COURT FILE NO.: BK-17-02197741-0031
DATE: 20120728
ONTARIO
SUPERIOR COURT OF JUSTICE
IN BANKRUPTCY AND INSOLVENCY
IN THE MATTER OF THE BANKRUPTCY OF KENNETH JOSEPH JOHANSEN (FCOB AS ALL IN POOLS AND SPAS) OF THE TOWN OF STOUFFVILLE, IN THE COUNTY OF YORK IN THE PROVINCE OF ONTARIO (SALES REPRESENTATIVE)
SUMMARY ADMINISTRATION
BETWEEN:
YANACH DEY & ASSOCIATES, Licensed Insolvency Trustee
Moving Party
– and –
KENNETH JOSEPH JOHANSEN, a bankrupt and KATHERINE JOHANSEN
Respondents
Matthew R. Harris, for the Moving Party
Kenneth Johansen, in Person
HEARD: July 27, 2021
L. A. PATTILLO J.:
Introduction
[1] The Moving Party, Yanach Dey & Associates Ltd., Trustee of the estate of the respondent Kenneth Joseph Johansen, a bankrupt (the “Bankrupt”) brings this motion for an order providing for partition and sale of 341 Rupert Avenue, Stouffville, Ontario (the “Property”) and together with ancillary relief.
[2] The Bankrupt appeared in person and was not represented. His mother, the respondent Katherine Johansen, did not appear although properly served.
[3] In support of the motion, the Trustee has filed the First Report dated November 10, 2020 and a Supplementary Report dated June 16, 2021. In response, the Bankrupt has delivered a brief affidavit dated May 26, 2021 to which is attached a three-page hand document which the Bankrupt says constitutes his affidavit together with a statutory declaration dated October 18, 2018 signed by Katherine Johansen and part of a second tax installment for the Property due April 16, 2021.
Background
[4] The Property was purchased on June 28, 2012. As indicated by the title documents registered at the time, it is owned by 20% by the Bankrupt and 80% by Mrs. Johansen, as tenants in common. Both Mrs. Johansen and the Bankrupt swore the Land Transfer Tax affidavit. There are no mortgages registered on title.
[5] The Bankrupt filed a voluntary assignment in bankruptcy on December 9, 2016. His sworn statement of affairs listed no realizable assets and liabilities of $73,968 (unsecured) and $14,950 (secured). There is no mention of his interest in the Property. As of November 2020, there are proven claims of $104,171.48 and the estate has a balance of $11,322.69.
[6] In March of 2017, the Trustee learned of the Bankrupt’s interest in the Property. From April 2017 to October 2020, some three and a half years, the Trustee wrote to the Bankrupt and Mrs. Johansen and spoke to the Bankrupt a number of times to obtain information about the Bankrupt’s interest in the Property and why it had not been disclosed. Apart from denying any interest in the Property, the Bankrupt provided no information and there was no response from Mrs. Johansen.

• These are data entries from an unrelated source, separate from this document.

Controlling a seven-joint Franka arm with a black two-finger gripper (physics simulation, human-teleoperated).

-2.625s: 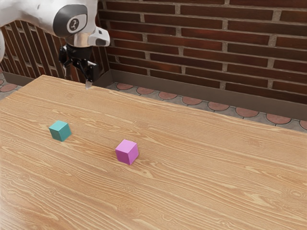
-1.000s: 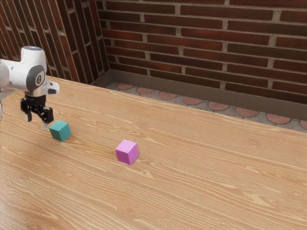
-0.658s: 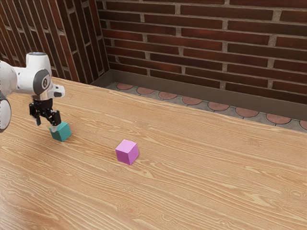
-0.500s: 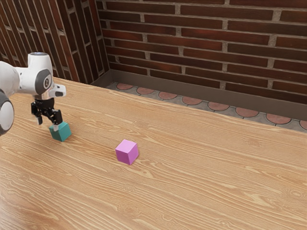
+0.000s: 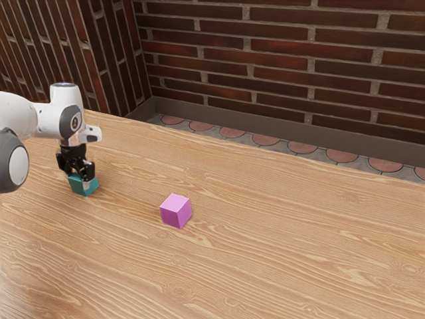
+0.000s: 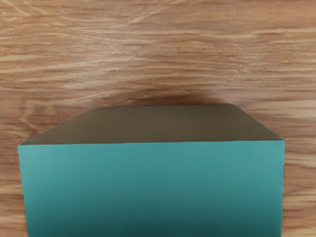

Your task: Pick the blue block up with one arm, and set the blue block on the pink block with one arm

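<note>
Exterior view, from its left side: the white arm [image 5: 36, 119] reaches in low over the wooden table [image 5: 285, 226], and its black gripper [image 5: 78, 175] now sits directly on top of the blue block [image 5: 85, 187]. A second ago the gripper hung just to the left of this block and a little higher; since then it has moved over the block and come down onto its upper part. The block itself has not moved and rests flat on the table. Whether the gripper has already closed on the block or stands open around it, I cannot tell. In the wrist view the blue block [image 6: 153, 190] lies right under the hand, with wood grain beyond it. Further to the exterior view's right, well apart, the pink block [image 5: 176, 210] waits alone. I judge that the approach is finished and the grasp is the step now; lifting and stacking are not yet done.
</note>
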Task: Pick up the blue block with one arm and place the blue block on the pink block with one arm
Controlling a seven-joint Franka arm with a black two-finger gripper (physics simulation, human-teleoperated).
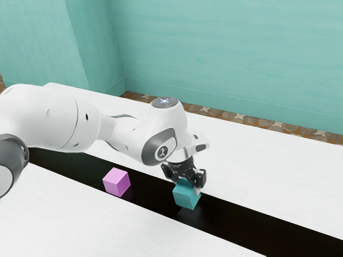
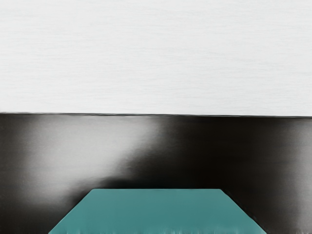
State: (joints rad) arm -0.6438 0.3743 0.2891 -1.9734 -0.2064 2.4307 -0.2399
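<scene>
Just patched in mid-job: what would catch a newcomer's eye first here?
The big white arm reaching in from the exterior view's left, its black tool down at the blue block on the dark strip. Next, the pink block standing apart on that strip, to the blue block's left in the exterior view.

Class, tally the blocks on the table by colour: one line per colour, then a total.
Small pink cube: 1
Small blue-green cube: 1
Total: 2

Teal walls [image 1: 214,43] — white table [image 1: 278,160], black strip [image 1: 252,222]
</scene>
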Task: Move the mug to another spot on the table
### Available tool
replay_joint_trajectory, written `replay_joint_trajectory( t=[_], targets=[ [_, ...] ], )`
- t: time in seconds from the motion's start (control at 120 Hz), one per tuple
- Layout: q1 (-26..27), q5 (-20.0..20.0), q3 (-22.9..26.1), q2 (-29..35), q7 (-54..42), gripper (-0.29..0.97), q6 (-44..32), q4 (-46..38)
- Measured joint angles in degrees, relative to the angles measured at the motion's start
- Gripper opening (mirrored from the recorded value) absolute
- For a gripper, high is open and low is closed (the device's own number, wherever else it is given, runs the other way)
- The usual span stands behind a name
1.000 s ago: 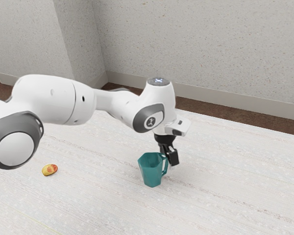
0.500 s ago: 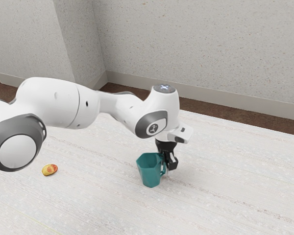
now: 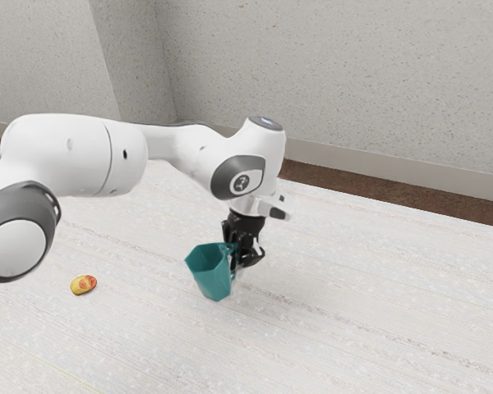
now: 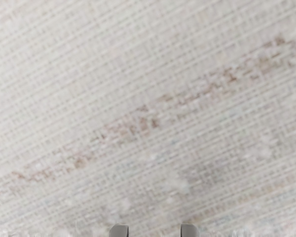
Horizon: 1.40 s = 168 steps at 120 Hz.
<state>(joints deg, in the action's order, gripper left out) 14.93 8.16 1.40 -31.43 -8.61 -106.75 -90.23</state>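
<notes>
Mug [image 3: 210,270] hangs tilted, clamped in end effector [image 3: 240,260].

Mug [image 3: 211,271]: teal, smooth, faceted walls with a faint sheen; glazed ceramic or plastic, cannot tell which.
Table [image 3: 378,320]: pale and matt, with a fine woven, cloth-like grain and faint brownish streaks.
Arm [image 3: 74,164]: smooth white shells, slightly glossy; grey matt joint caps.
Gripper [image 3: 243,259]: black, matt.
Wall [image 3: 353,74]: rough, speckled, plaster-like.
</notes>
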Motion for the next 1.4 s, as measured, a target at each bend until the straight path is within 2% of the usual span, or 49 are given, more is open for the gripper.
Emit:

[7] On October 16, 2020, the Trustee received a courier envelope from FedEx containing a one-page statutory declaration sworn by Mrs. Johansen on October 18, 2018. The declaration stated, in part, that the purpose of putting the 20% in the Bankrupt’s name was “to provide my said son with an interest in my Estate over and above any other entitlement in my Will.” She further stated that the 20% was a gift to be realized only upon her death.
[8] The Bankrupt’s affidavit repeats that he does not own any percentage of the Property until his mother’s death when he would receive his 20%.
The Law
[9] Section 3(1) of the Partition Act, R.S.O. 1990, c. P.4 (the “Act”) provides in part that “any person interested in land in Ontario” may bring an application for partition of such land or for the sale thereof.
[10] The law with respect to partition or sale is well established. While the presumption is for partition, a sale will be ordered where the court considers it more advantageous to the parties or where the land is not suitable for partition. See: Garfella Apartments Inc. v. Chouduri et al., 2010 ONSC 3413 (Div. Ct.) at para. 10-12.
[11] Further, while the court retains a discretion to refuse any relief for partition or sale, the onus is on the responding party to demonstrate circumstances warranting refusal of such relief. The exercise of such discretion is only appropriate, however, in circumstances of malice, oppression or vexatious intent. Significant hardship can amount to oppression: Greenbanktree Power Corp. v. Coinamatic Canada Inc., (2004) 2004 CanLII 43772 (ON CA), 75 O.R. (3d) 477, 193 OAC 204 (C.A.) at para. 2.
Analysis
[12] I find, based on the title to the Property that the Bankrupt owned a 20% interest in it at the date of his bankruptcy and accordingly, that 20% interest vested in the Trustee pursuant to s. 71 of the BIA.
[13] I do not accept Mrs. Johansen’s statement in her statutory declaration to the effect that the Bankrupt has no interest in the Property and the 20% was a gift and only passes to him on her death. Apart from my concern of the bona fides of the declaration given it was signed some two years after the bankruptcy, when the Trustee’s interest in the Property was well known, and was not produced for a further two years despite repeated requests for information from the Trustee, my main concern is with her characterization of the Bankrupt’s interest in light of the evidence concerning the property they owned before the Property, which Mrs. Johansen does not mention.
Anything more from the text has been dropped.